▸ **What needs to be done**: Would you write out the full listing exactly, without any pictures?

▸ **Dataset content**:
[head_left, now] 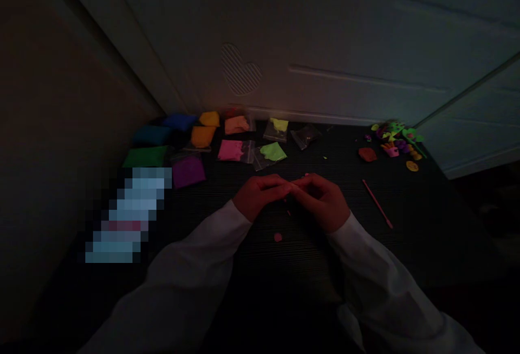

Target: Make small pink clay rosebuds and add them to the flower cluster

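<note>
My left hand (260,194) and my right hand (320,199) meet at the fingertips above the dark table. The fingers of both are pinched together; whatever sits between them is too small and dim to make out. Just below the fingertips hang or lie some thin pinkish bits (288,212), and I cannot tell whether they touch my hands. A small flat pink disc of clay (278,237) lies on the table nearer to me. To the right of my right hand rests a thin pink modelling stick (377,204).
Bags of coloured clay, among them pink (231,150), light green (273,152), purple (189,171) and green (146,156), line the back left. A pixelated bright screen (130,216) is at left. Small clay figures (396,138) and a red lump (368,154) sit back right. The wall (325,94) bounds the table.
</note>
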`<action>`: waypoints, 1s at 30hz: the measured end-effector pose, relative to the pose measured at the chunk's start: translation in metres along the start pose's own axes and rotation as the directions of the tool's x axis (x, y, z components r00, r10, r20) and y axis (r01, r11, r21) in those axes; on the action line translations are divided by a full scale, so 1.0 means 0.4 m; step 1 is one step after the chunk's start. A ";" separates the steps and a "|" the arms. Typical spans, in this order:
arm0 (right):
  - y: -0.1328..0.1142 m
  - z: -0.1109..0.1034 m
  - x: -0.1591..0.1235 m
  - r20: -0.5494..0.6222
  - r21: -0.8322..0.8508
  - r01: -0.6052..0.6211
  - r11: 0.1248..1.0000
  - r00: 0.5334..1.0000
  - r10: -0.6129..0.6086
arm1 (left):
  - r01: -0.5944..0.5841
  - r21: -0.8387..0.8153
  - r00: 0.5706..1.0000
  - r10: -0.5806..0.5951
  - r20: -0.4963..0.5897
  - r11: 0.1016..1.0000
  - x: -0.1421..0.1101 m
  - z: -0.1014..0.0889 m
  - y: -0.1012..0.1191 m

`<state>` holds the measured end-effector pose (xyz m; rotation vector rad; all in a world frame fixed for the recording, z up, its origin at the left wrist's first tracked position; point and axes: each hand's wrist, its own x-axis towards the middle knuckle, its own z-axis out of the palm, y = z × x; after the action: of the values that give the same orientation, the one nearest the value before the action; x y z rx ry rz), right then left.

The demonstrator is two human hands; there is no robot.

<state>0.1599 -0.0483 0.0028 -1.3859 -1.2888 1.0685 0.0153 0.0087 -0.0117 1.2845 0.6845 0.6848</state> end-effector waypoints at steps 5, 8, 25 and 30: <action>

▸ **Task output**:
[head_left, now] 

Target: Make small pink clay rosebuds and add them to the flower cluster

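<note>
My left hand (260,194) and my right hand (320,199) meet at the fingertips above the dark table. The fingers of both are pinched together; whatever sits between them is too small and dim to make out. Just below the fingertips hang or lie some thin pinkish bits (288,212), and I cannot tell whether they touch my hands. A small flat pink disc of clay (278,237) lies on the table nearer to me. To the right of my right hand rests a thin pink modelling stick (377,204).
Bags of coloured clay, among them pink (231,150), light green (273,152), purple (189,171) and green (146,156), line the back left. A pixelated bright screen (130,216) is at left. Small clay figures (396,138) and a red lump (368,154) sit back right. The wall (325,94) bounds the table.
</note>
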`<action>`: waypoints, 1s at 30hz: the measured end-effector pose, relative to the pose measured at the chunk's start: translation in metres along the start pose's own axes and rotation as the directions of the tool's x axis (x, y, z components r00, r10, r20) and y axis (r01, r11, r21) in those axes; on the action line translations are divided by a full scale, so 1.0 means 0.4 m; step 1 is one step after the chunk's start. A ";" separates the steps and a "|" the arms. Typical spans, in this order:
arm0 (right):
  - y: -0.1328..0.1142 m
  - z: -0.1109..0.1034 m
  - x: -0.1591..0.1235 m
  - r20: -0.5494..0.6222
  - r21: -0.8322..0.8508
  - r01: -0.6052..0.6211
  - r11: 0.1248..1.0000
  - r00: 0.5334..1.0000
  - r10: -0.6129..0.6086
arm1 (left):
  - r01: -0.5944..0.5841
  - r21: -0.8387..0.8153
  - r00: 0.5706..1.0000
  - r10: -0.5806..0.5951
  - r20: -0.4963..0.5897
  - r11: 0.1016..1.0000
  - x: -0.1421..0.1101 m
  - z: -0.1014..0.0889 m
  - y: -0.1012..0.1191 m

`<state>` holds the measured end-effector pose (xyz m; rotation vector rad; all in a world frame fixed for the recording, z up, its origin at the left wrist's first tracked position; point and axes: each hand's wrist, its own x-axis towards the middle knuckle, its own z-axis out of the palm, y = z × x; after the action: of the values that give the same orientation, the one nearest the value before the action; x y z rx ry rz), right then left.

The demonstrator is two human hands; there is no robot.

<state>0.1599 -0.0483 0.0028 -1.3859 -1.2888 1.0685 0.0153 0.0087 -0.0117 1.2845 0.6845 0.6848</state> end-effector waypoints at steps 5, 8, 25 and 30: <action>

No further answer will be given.